Arkansas Sportsman

Bad weather pushing ducks to state

When I was a child, I always knew duck season was near when my uncle Jack Jernigan called my dad.

As soon as Dad picked up the phone, Uncle Jack greeted him with a highball on his duck call. You could hear it across the room.

A version of that tradition continues between Alan Thomas and me, minus the highball. He always calls a few days before the season opens, and he's always so excited that he can barely hold a thought for more than 20 seconds.

Al is a veritable digest of short-range and long-range weather reports, hydrology reports for the Mississippi River Valley, and waterfowl migration reports. He's always accurate, but as a child of the '80s, I subscribe to the "Trust but Verify" school of thought.

Here's how it looks for Saturday, opening day of duck season in the Natural State.

From now through Friday, according to the National Oceanic and Atmospheric Administration, the upper Mississippi River Valley is expecting below-freezing temperatures and northwest winds from the Canadian border roughly to the Iowa-Missouri line.

Snow is forecast for northern Minnesota and northern Wisconsin, and also for eastern Nebraska and most of Iowa. Snow will continue eastward into Illinois through Saturday.

The good news is that weather will push a lot of ducks south. The bad news is that it probably will only push them to Missouri. Ducks generally don't fly farther south than they must, and the abundance of moist soil habitat in Missouri will be very hospitable to them until it gets cold enough to drive them into Arkansas.

That means that eastern Arkansas will probably not get a big push of new ducks for the first part of the season.

The short-term outlook is better for western Arkansas because of extreme weather that's coming to western Kansas and Oklahoma. That forecast includes blizzard warnings.

Extreme cold, wind, snow and ice will push a lot of birds down the Arkansas River, and many will take refuge in the Arkansas River Valley.

Those new arrivals will reinforce significant numbers of early migrants that are already in the River Valley. There's a little bit of everything out there right now, including mallards, gadwalls, wigeons, teal and pintails. Hunters who have scouted have a good chance of enjoying a stellar opening weekend.

Size matters

When I was younger, I was enthralled with the 3.5-inch, 12-gauge shotshell for duck and goose hunting. I used them almost exclusively when they first came out because I believed that if a lot of power was good (3-inch), then more power was better (3.5 inch). Curiously, I never had any desire to own a 10-gauge, whose ballistics the 3.5-inch 12 was supposed to approximate.

My first shotgun in this class was a Mossberg 835. I hated it. It was heavy, and it handled like a deadfall from an oak tree. It was also the hardest kicking gun I've ever fired.

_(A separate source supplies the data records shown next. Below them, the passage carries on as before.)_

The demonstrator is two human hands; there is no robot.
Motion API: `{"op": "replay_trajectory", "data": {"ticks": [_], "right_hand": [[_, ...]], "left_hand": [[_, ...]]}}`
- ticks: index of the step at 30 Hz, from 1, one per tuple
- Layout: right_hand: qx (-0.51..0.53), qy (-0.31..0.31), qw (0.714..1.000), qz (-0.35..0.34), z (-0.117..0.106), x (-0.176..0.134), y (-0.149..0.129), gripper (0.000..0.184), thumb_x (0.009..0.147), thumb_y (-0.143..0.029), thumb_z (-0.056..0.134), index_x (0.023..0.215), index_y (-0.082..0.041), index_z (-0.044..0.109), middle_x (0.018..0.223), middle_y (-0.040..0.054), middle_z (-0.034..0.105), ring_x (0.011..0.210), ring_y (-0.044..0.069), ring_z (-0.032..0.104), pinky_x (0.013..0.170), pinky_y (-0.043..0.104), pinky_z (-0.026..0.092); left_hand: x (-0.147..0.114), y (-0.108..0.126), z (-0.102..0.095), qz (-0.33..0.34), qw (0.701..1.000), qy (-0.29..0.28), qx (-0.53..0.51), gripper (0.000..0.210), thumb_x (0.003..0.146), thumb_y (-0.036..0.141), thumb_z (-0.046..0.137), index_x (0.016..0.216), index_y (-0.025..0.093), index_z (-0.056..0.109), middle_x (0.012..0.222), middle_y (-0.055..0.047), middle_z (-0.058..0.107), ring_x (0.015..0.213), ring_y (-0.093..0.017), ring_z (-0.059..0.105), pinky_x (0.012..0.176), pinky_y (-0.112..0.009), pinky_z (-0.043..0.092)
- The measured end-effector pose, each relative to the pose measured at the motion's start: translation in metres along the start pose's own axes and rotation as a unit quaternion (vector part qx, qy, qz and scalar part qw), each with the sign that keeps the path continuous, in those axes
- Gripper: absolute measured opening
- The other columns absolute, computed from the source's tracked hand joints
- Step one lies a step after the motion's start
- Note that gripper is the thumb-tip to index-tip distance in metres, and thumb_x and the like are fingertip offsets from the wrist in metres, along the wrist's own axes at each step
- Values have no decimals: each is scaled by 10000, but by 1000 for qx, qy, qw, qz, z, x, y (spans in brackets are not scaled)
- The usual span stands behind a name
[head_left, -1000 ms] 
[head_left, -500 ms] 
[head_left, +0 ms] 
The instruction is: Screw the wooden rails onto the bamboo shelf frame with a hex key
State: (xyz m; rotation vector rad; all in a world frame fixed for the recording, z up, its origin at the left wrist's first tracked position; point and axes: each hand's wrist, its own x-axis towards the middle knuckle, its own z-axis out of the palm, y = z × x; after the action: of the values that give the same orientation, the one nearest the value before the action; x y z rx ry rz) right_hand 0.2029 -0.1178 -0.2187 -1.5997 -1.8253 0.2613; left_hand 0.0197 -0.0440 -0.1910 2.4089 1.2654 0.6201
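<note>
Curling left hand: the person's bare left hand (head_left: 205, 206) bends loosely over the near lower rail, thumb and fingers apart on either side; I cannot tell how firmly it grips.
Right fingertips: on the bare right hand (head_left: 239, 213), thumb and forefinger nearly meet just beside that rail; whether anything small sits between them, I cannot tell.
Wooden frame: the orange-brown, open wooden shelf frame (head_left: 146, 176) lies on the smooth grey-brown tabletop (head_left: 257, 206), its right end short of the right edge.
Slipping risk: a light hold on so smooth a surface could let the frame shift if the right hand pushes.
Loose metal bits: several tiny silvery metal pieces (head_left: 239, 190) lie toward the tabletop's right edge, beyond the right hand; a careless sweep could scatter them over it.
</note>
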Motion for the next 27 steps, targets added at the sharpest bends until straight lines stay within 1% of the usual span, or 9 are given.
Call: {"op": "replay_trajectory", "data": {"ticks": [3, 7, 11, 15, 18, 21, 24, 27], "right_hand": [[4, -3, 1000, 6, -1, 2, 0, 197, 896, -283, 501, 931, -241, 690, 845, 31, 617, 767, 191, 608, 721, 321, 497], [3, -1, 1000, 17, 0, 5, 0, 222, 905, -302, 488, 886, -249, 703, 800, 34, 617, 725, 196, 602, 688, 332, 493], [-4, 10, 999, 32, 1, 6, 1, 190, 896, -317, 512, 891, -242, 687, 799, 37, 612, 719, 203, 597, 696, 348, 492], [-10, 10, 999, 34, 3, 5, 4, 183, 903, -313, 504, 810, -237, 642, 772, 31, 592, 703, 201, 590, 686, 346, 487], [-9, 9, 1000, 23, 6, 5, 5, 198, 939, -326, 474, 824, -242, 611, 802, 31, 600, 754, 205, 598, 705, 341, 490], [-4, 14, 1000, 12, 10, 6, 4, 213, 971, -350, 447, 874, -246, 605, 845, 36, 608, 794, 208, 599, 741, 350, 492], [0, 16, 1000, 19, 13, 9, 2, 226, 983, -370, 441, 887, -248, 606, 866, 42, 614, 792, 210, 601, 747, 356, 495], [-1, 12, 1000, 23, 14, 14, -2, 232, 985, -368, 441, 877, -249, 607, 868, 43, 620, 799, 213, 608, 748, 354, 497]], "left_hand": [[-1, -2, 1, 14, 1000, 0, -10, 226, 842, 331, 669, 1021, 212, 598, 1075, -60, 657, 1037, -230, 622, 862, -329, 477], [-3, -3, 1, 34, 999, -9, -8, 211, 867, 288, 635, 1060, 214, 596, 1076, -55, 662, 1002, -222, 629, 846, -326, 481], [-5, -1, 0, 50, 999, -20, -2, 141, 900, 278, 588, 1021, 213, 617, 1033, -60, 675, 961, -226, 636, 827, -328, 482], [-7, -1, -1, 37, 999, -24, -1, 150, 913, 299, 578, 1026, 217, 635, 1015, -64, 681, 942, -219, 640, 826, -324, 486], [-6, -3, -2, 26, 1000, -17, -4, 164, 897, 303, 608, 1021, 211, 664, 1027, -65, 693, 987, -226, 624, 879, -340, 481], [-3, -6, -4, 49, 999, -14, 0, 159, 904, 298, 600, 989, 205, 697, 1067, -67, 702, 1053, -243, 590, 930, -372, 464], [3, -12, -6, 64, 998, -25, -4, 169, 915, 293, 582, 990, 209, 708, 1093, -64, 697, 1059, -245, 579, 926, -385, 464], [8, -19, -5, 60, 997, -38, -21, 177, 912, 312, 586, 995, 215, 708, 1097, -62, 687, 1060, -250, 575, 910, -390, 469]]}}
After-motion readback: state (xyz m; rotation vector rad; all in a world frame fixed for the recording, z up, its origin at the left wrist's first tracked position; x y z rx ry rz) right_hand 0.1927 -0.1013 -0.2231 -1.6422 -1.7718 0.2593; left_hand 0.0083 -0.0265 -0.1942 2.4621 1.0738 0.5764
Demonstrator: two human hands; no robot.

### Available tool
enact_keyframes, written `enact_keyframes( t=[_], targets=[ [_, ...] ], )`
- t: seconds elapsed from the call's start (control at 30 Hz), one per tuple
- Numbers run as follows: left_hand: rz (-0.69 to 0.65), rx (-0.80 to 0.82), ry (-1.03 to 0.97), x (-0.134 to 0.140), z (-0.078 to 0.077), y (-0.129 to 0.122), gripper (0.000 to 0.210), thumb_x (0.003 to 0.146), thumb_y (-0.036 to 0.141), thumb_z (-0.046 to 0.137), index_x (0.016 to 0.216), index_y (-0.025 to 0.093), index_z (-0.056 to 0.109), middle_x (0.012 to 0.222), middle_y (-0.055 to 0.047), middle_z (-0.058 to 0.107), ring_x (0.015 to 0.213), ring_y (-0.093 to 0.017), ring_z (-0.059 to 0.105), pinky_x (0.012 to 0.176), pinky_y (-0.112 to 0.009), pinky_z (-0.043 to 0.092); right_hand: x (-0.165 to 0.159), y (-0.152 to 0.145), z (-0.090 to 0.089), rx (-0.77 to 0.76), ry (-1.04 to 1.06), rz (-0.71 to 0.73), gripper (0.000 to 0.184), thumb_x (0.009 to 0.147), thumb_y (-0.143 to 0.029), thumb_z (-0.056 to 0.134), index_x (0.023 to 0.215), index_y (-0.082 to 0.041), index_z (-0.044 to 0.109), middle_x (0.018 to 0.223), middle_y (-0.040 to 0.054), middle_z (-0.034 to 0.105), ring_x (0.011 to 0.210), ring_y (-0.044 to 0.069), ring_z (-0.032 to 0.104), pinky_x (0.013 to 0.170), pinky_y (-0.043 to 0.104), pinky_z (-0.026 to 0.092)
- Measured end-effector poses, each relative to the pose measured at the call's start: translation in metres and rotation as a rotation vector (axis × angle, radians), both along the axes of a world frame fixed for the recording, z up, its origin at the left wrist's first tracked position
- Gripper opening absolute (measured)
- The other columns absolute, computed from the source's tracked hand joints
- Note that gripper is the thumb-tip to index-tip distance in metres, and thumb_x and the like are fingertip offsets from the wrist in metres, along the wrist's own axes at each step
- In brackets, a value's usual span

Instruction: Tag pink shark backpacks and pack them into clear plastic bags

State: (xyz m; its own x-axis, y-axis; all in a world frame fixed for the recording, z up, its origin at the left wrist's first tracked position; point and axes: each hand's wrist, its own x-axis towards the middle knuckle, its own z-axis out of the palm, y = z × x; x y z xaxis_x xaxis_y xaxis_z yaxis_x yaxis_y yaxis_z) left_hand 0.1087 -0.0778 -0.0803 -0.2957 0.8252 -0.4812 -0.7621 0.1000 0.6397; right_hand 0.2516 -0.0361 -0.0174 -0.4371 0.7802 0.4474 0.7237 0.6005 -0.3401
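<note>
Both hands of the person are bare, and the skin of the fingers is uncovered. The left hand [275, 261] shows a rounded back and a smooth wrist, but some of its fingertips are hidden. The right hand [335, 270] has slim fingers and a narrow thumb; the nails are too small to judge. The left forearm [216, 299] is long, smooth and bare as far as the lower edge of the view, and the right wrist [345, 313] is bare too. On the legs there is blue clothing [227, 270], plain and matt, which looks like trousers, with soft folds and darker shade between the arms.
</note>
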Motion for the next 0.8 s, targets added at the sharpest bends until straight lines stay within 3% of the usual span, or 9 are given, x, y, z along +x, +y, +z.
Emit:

It also had some nasty characteristics, not the least of which was a slightly malformed chamber that enabled a fired 3.5-inch shell to swell so big that it locked up the action. I had to remove the barrel to extract spent 3.5-inch shells, which essentially reduced the gun to a single shot.

My next gun was a winner, a Winchester Super X2. It fired everything flawlessly, and it patterned every load with consistent densities. It kicked a lot lighter than the Mossberg with 3.5-inch shells, too, but it still brought me to the same sore place at the end of a day.

I noticed over time that my response to the additional recoil and muzzle blast was a noticeable flinch. Any increase in firepower from the 3.5-inch shell was offset by degraded accuracy that resulted from degraded shooting discipline.

The ballistic advantage of a 3.5-inch shell over a 3-inch shell is debatable anyway, but I found that I killed more ducks with fewer shots using the smaller shells. I shot them better because I could control the firepower better. For that same reason I avoid supercharged 3-inch shells like Remington's Hyper-Steel, which kick a lot more than the regular Remington Sportsman shells that I prefer.

For the distances that I shoot at ducks and turkeys, 3-inch shells work fabulously.

Even so, my duck/turkey 12-gauge gun is chambered for 3.5-inch shells. I like having the option for the big shell if I want it, but also because the resale value for 3.5-inch capable autoloaders is higher than for 3-inch guns.